“Perhaps we should stop using the term ghost kitchen. Ghosts are rarely seen, but ghost kitchens? Well, they are popping up everywhere.”
Spoon Editor Chris Albrecht was half-kidding when he wrote that line earlier this week, but he might have been onto something. Ghost kitchens, a concept that only really started turning heads one year ago, are practically unavoidable these days in a conversation about the restaurant industry.
In the past few weeks alone:
- Foodservice distribution giant US Foods launched its own ghost kitchen service that will provide restaurants “guidance and resources” to open their own kitchens.
- Gig economy engagement platform ShiftPixy unveiled a ghost kitchen incubator that connects restaurants with physical kitchen space and the tech to run a ghost kitchen.
- Dubai-based iKcon, raised $5 million to expand its kitchen network and the proprietary tech stack that goes with it.
- Fat Brands announced that Johnny Rockets, a brand it intends to purchase for $25 million, will expand via ghost kitchens, many of them inside the kitchens of other Fat Brands restaurants.
- Sweetgreen said it is testing the ghost kitchen concept out by working from a Zuul kitchen in NYC.
And those are just the highlights.
What’s noteworthy here is not that a bunch more restaurants and food industry companies have hopped aboard the ghost kitchen train. It’s that there are a fast-growing number of options when it comes to where and how a restaurant can open a ghost kitchen. With a company like iKcon, for example, a restaurant’s ghost kitchen essentially becomes a franchisee. Renting space from Zuul or another third-party kitchen provider is another way. Operating one brand out of the kitchen of a sister brand is perhaps the most intriguing concept on this list, and one we’ll see a lot more of in the future.
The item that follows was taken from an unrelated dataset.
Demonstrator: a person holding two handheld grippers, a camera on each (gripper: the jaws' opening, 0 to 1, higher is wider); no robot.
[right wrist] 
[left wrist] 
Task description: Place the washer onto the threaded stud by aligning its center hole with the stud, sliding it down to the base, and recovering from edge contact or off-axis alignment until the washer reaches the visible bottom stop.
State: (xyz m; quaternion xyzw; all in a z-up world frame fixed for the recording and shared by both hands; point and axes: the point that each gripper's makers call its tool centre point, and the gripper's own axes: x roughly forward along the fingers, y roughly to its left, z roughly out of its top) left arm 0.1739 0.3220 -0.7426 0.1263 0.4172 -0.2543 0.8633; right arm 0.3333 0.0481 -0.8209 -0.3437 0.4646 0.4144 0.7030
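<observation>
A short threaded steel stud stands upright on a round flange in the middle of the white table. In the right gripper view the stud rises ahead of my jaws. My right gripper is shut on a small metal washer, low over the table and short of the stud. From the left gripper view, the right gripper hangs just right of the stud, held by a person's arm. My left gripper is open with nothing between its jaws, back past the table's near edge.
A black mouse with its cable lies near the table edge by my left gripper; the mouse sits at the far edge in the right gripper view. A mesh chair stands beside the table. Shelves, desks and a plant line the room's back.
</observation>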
Add to all that choices around location, technology, and figuring out if they even have enough demand to warrant a ghost kitchen, and restaurants have a lot to consider in today’s off-premises-centric world.
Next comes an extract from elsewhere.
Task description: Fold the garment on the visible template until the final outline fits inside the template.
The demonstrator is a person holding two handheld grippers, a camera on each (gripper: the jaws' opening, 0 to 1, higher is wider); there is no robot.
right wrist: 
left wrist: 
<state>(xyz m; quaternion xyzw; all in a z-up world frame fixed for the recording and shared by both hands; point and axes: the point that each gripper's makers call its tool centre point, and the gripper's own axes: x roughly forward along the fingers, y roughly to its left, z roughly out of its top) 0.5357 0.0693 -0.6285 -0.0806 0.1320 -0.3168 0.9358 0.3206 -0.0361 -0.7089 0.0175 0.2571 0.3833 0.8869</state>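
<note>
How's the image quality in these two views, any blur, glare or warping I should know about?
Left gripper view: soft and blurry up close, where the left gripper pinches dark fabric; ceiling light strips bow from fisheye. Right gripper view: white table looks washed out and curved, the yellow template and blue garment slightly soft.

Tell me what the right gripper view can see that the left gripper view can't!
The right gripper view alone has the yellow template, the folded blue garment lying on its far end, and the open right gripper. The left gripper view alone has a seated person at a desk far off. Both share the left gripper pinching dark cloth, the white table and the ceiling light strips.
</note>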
What’s more, those restaurants are being forced to consider their choices when it comes to ghost kitchens. The pandemic has decimated the dine-in business for both large restaurant chains and smaller independent businesses. Recovery from the fallout will be slow, and the idea of most customers returning to brick-and-mortar restaurants seems less possible each week. Given those factors, more restaurants will have to consider either supplementing their existing operations with ghost kitchens or pivoting their entire model to a virtual, delivery-only one.
I suspect this is just the beginning when it comes to types of ghost kitchens that rise out of the ashes of the on-premises restaurant experience. We’ve already seen restaurants employ countless amounts of creativity when it comes to running a restaurant during a pandemic and trying to create a concrete restaurant experience out of virtual tools. With the pandemic still very much a part of our lives, we will now see that creativity head for the ghost kitchen.
SipScience Raises Money to Reinvent the Bar
SipScience, a data analytics company specifically for the hospitality industry, is preparing to launch itself into the contactless payments realm by launching a new platform, Sip.
According to a press release sent to The Spoon this week, there are two sides to Sip. The consumer-facing one comes in the form of an app that connects to a user’s digital wallet. The app lets said user find nearby bars and open a tab from their own mobile device, through which they can order and pay for drinks. When it launches, Sip will be available at participating bars and venues across the U.S. Bonus: those who sign up for a subscription will get half off their first 50 drinks ordered through the app.
For venues, such as bars and restaurants, the app is a new way to drive more traffic, and the accompanying SipSync analytics engine gives these places more data on in-venue customers. Brands, too, are provided with real-time purchasing data, which is not something a payments app normally provides.
The company said this week it had raised $1.3 million in SAFE notes. There is no official launch date yet for the app, which makes sense, given the state of in-person hospitality venues. Bars in many states remain closed, as to venues built to hold hundreds of people.
Granted, no sane person would spend much time in a bar right now. But SipScience’s news suggests that folks start flocking back to their local watering holes, they’ll find a far more tech-driven experience waiting.
Restaurant Tech ‘Round the Web
Starbucks launched a digital traceability tool this week that lets customers learn more about their coffee, including where it came from and traveled, and the farmers and roasters involved in production.
Domino’s is hiring 20,000 more employees. That’s on top of the 10,000 the pizza chain said it was hiring right after the pandemic hit, and just goes to show you that the company’s delivery-centric business is alive and thriving.
Grubhub has launched an online petition to commission fee caps and is reportedly going to run an ad campaign that calls the fee caps “food delivery taxes.” Grubhub says fee caps result in higher costs for consumers and ultimately hurt restaurants.